## What to do
Report back every line from the entries below in which the word "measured" occurs.

Records drawn from a dataset
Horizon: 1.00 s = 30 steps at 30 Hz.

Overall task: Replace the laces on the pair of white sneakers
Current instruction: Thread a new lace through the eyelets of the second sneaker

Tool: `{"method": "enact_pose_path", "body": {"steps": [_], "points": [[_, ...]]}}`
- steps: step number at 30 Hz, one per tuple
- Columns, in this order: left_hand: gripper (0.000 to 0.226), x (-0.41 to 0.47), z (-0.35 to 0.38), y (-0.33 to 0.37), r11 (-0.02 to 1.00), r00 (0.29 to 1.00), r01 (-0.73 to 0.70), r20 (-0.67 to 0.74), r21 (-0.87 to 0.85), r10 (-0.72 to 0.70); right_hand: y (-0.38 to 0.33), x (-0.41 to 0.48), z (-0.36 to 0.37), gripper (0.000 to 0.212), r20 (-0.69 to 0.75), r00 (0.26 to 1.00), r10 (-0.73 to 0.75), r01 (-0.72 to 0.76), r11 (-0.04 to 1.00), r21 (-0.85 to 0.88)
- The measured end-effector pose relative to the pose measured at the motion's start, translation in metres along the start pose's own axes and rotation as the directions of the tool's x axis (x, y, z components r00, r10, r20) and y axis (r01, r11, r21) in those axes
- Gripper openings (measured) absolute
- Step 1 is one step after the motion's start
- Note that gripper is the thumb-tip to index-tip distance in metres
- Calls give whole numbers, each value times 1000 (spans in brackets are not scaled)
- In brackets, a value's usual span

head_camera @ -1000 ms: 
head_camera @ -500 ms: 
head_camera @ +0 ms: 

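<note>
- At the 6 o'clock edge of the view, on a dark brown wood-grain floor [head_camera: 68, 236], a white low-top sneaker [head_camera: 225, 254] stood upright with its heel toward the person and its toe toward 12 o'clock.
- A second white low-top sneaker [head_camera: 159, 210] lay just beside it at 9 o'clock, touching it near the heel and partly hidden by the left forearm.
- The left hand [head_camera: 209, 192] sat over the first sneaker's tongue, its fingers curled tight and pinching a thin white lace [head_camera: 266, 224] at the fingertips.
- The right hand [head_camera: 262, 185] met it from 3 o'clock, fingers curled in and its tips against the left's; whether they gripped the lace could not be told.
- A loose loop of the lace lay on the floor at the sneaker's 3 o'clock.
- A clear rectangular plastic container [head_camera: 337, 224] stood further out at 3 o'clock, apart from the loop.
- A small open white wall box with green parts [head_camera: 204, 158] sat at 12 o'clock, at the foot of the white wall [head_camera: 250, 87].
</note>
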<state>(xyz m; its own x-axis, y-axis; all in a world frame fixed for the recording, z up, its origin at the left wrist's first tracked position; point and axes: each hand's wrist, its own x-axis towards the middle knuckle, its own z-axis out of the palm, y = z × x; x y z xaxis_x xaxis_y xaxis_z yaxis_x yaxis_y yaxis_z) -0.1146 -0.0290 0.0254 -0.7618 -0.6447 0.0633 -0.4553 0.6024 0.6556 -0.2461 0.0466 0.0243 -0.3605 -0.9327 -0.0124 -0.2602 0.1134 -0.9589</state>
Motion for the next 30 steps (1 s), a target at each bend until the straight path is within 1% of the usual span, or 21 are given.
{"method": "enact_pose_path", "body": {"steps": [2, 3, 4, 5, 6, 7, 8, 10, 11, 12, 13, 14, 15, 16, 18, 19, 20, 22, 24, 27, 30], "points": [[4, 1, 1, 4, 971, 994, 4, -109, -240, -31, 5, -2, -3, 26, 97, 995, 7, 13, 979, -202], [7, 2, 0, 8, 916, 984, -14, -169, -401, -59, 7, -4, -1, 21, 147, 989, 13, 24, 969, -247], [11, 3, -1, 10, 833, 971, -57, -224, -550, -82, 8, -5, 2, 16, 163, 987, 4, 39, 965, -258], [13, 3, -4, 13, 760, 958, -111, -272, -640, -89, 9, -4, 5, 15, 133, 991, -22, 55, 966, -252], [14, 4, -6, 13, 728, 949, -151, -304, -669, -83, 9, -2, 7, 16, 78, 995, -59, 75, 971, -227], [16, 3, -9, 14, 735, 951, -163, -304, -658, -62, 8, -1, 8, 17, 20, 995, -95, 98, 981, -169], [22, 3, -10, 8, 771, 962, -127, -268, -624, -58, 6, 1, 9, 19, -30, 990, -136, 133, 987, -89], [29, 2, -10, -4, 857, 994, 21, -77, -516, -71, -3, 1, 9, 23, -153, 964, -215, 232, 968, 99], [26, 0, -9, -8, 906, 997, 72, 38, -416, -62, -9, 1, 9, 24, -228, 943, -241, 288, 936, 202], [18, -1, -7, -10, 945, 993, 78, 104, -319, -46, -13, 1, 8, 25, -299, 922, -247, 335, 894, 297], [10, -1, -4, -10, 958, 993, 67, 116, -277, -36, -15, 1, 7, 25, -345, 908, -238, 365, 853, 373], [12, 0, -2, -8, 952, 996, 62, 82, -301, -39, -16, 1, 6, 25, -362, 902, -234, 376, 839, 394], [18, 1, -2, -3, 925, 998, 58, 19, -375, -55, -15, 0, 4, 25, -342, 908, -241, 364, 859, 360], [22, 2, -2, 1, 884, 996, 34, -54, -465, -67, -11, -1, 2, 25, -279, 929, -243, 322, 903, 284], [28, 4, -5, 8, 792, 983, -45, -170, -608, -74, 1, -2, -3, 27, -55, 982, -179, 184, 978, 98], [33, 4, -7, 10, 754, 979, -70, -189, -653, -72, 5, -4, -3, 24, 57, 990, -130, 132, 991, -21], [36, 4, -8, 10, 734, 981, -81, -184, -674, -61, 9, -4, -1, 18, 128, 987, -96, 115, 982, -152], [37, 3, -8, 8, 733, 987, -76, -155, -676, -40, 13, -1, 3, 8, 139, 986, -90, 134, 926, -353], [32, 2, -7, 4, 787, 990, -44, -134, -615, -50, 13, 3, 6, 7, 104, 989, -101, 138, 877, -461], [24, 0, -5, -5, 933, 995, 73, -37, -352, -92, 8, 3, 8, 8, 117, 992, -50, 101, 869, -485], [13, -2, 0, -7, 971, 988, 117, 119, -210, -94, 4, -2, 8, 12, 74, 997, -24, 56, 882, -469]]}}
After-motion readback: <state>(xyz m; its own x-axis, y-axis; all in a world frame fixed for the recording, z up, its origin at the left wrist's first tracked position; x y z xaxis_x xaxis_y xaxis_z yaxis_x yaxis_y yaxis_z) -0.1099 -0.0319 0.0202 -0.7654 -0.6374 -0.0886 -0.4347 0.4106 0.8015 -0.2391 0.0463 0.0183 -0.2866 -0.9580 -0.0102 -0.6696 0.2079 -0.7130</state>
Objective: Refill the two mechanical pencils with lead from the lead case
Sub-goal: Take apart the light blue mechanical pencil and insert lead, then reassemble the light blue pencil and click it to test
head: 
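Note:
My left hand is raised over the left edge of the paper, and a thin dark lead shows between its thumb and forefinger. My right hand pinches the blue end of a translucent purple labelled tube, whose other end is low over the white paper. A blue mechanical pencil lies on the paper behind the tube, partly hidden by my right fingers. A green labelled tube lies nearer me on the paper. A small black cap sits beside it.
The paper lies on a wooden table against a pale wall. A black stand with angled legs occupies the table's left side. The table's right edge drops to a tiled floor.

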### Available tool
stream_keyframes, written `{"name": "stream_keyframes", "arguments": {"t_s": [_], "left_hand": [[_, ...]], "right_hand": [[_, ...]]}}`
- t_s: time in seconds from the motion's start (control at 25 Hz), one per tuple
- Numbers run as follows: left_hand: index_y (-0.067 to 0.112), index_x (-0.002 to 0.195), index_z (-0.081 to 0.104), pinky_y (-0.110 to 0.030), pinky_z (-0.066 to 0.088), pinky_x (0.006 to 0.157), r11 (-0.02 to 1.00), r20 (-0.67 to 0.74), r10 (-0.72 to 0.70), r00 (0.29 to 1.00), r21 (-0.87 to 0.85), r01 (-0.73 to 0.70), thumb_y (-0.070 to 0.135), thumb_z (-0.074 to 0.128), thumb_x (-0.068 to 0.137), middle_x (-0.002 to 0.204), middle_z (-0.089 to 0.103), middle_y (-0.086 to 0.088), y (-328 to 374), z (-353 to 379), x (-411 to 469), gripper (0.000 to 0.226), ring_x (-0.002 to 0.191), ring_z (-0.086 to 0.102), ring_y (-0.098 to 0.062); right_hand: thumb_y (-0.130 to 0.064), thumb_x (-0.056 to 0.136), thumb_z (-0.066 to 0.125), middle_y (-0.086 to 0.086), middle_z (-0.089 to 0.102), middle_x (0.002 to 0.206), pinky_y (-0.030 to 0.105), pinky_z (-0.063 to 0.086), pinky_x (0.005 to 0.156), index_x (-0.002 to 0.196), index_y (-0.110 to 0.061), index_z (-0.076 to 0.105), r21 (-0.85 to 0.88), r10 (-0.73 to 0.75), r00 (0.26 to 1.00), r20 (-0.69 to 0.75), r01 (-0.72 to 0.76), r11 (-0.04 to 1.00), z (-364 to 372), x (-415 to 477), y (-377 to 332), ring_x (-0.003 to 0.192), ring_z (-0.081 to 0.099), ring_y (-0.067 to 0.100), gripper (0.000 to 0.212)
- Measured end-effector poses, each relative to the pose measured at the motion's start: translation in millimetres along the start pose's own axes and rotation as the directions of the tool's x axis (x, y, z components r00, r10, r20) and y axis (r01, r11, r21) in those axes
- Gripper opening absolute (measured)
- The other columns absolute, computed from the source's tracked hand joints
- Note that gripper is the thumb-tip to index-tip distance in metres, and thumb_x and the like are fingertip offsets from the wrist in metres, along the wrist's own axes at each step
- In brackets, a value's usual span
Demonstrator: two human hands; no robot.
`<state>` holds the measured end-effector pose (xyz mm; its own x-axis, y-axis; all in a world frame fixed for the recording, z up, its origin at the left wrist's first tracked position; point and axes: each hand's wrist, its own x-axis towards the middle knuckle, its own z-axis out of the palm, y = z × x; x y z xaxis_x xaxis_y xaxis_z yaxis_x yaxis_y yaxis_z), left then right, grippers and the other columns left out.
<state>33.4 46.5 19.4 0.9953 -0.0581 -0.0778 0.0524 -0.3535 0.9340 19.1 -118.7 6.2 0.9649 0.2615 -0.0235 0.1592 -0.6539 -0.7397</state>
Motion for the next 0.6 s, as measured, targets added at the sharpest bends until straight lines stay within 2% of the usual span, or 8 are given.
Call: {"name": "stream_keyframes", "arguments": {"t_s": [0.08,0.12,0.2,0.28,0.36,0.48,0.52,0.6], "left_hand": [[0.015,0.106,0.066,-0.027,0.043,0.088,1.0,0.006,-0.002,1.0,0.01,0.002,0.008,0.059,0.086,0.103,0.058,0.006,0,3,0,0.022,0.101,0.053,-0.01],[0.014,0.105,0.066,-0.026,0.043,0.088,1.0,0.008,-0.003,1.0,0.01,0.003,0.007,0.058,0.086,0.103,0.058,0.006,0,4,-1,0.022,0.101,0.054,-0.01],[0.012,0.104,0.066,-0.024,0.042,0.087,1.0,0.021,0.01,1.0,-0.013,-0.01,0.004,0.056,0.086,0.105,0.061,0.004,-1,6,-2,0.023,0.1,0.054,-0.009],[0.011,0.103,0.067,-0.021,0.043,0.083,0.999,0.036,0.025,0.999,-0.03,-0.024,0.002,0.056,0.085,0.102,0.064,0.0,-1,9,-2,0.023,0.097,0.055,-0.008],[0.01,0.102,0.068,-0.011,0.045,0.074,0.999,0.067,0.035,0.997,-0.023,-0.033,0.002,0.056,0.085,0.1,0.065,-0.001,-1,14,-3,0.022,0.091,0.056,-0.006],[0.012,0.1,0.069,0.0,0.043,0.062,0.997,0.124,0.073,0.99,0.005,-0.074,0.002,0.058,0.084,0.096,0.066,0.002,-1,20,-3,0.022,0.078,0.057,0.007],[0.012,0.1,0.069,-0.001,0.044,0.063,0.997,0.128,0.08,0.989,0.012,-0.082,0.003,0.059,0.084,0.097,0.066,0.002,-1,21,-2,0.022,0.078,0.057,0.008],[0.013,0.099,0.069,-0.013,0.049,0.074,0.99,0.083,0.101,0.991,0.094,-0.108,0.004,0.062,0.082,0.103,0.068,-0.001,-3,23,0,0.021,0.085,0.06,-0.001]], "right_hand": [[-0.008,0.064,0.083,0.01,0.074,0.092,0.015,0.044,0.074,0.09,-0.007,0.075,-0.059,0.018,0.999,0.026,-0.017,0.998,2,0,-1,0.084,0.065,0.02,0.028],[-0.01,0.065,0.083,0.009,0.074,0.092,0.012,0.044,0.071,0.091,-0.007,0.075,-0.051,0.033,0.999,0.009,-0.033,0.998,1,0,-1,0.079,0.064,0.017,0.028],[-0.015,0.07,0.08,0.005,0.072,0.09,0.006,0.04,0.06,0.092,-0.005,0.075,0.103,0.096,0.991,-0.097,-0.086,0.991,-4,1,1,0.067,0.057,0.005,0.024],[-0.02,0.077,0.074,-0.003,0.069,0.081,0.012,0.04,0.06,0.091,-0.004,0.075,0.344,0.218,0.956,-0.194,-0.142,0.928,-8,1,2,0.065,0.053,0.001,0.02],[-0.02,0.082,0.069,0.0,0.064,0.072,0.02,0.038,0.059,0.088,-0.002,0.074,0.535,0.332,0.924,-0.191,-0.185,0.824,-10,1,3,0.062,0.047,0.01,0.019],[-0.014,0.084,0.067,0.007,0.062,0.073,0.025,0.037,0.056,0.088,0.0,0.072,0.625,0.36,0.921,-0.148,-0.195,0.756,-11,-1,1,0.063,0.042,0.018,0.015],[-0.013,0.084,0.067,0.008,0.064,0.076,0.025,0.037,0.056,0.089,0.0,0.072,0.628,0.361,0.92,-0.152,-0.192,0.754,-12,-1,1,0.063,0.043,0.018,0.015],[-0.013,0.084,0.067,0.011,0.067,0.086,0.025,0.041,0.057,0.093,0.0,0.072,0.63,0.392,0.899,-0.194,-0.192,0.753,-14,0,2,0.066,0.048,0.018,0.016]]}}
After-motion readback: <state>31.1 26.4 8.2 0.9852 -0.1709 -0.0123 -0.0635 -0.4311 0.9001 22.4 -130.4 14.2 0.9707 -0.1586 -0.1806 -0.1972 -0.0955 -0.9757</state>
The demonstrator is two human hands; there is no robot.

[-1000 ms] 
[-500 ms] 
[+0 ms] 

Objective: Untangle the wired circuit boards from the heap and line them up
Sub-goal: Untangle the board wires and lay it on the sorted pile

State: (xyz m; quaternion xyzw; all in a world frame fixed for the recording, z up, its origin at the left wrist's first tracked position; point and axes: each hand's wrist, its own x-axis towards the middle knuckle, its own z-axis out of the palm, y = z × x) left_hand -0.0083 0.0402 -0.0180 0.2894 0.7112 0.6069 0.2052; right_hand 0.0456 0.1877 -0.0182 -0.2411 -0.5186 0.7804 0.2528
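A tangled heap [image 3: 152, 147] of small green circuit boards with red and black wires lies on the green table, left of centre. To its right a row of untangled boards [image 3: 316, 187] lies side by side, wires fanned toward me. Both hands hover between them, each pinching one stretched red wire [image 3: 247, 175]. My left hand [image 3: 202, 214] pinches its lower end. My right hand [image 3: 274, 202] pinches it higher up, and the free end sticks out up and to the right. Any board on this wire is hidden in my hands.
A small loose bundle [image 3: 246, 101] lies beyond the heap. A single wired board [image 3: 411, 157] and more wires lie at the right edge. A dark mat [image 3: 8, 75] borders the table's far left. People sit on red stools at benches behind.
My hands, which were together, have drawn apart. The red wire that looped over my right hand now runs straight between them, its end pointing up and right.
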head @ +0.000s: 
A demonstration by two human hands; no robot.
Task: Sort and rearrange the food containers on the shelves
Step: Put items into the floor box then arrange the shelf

## Solution for this exercise
- The measured end-effector pose relative to the pose measured at the motion's start, translation in metres along the start pose's own axes and rotation as the directions of the tool's x axis (x, y, z components r00, r10, r20) and y axis (r01, r11, r21) in those axes
- Gripper openings (measured) absolute
- Measured end-effector poses, each relative to the pose measured at the motion's start: translation in millimetres along the start pose's own axes and rotation as the directions of the tool's x axis (x, y, z components r00, r10, r20) and y axis (r01, r11, r21) in those axes
- Gripper opening absolute (measured)
`<state>` holds the measured end-effector pose (xyz mm; its own x-axis, y-axis; all in a world frame fixed for the recording, z up, its origin at the left wrist's first tracked position; point and axes: each hand's wrist, its own x-axis towards the middle knuckle, its own z-axis out of the palm, y = z × x; x y z xaxis_x xaxis_y xaxis_z yaxis_x yaxis_y yaxis_z), left then right, grippers and the other columns left out.
Motion for the next 0.6 s, as measured, targets added at the sharpest bends until straight lines stay within 2% of the usual span, or 8 are given.

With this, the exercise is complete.